*** Provided material ***
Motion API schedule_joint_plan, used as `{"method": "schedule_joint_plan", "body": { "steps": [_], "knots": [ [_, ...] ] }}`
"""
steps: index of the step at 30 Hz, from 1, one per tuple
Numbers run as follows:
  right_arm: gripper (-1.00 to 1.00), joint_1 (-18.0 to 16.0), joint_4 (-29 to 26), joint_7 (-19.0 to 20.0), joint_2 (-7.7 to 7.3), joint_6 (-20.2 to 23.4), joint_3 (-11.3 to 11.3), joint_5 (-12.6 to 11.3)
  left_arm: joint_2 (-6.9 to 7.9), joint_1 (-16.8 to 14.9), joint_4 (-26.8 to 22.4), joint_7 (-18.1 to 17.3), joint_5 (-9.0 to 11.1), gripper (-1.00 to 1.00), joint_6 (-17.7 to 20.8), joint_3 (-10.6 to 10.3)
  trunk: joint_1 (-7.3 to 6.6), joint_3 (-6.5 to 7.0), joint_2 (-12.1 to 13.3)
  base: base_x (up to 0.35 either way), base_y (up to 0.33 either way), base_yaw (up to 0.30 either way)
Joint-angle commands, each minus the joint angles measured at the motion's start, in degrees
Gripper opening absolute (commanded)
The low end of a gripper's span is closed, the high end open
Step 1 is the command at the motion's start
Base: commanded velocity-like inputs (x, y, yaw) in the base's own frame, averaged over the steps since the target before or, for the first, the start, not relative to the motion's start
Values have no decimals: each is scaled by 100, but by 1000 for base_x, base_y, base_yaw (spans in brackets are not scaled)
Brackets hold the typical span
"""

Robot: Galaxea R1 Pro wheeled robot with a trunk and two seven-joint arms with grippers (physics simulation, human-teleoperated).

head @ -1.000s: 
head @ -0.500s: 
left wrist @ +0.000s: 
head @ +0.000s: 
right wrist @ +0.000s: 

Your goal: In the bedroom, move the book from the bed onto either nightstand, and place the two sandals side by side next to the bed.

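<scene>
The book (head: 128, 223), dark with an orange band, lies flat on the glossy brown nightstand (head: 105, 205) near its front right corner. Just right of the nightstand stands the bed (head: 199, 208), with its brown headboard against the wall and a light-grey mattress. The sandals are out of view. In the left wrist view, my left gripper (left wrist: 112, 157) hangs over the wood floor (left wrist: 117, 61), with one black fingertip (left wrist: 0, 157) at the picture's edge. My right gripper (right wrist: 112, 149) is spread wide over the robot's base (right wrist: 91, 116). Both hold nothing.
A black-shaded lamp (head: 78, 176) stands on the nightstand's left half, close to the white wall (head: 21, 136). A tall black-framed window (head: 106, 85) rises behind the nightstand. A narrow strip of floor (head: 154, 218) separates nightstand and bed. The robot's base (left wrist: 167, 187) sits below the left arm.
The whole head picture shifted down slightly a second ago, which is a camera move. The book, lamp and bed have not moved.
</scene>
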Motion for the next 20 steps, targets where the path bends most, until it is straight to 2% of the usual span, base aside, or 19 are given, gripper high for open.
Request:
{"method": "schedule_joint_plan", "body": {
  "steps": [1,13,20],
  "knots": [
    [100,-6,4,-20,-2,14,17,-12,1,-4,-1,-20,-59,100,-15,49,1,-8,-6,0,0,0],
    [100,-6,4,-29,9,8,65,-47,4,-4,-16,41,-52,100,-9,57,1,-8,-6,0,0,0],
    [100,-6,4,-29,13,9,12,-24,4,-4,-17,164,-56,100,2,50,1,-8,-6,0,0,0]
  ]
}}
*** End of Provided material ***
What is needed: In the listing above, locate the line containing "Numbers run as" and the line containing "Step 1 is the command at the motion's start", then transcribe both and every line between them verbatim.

The answer:
Numbers run as follows:
  right_arm: gripper (-1.00 to 1.00), joint_1 (-18.0 to 16.0), joint_4 (-29 to 26), joint_7 (-19.0 to 20.0), joint_2 (-7.7 to 7.3), joint_6 (-20.2 to 23.4), joint_3 (-11.3 to 11.3), joint_5 (-12.6 to 11.3)
  left_arm: joint_2 (-6.9 to 7.9), joint_1 (-16.8 to 14.9), joint_4 (-26.8 to 22.4), joint_7 (-18.1 to 17.3), joint_5 (-9.0 to 11.1), gripper (-1.00 to 1.00), joint_6 (-17.7 to 20.8), joint_3 (-10.6 to 10.3)
  trunk: joint_1 (-7.3 to 6.6), joint_3 (-6.5 to 7.0), joint_2 (-12.1 to 13.3)
  base: base_x (up to 0.35 either way), base_y (up to 0.33 either way), base_yaw (up to 0.30 either way)
Joint-angle commands, each minus the joint angles measured at the motion's start, in degrees
Gripper opening absolute (commanded)
The low end of a gripper's span is closed, the high end open
Step 1 is the command at the motion's start

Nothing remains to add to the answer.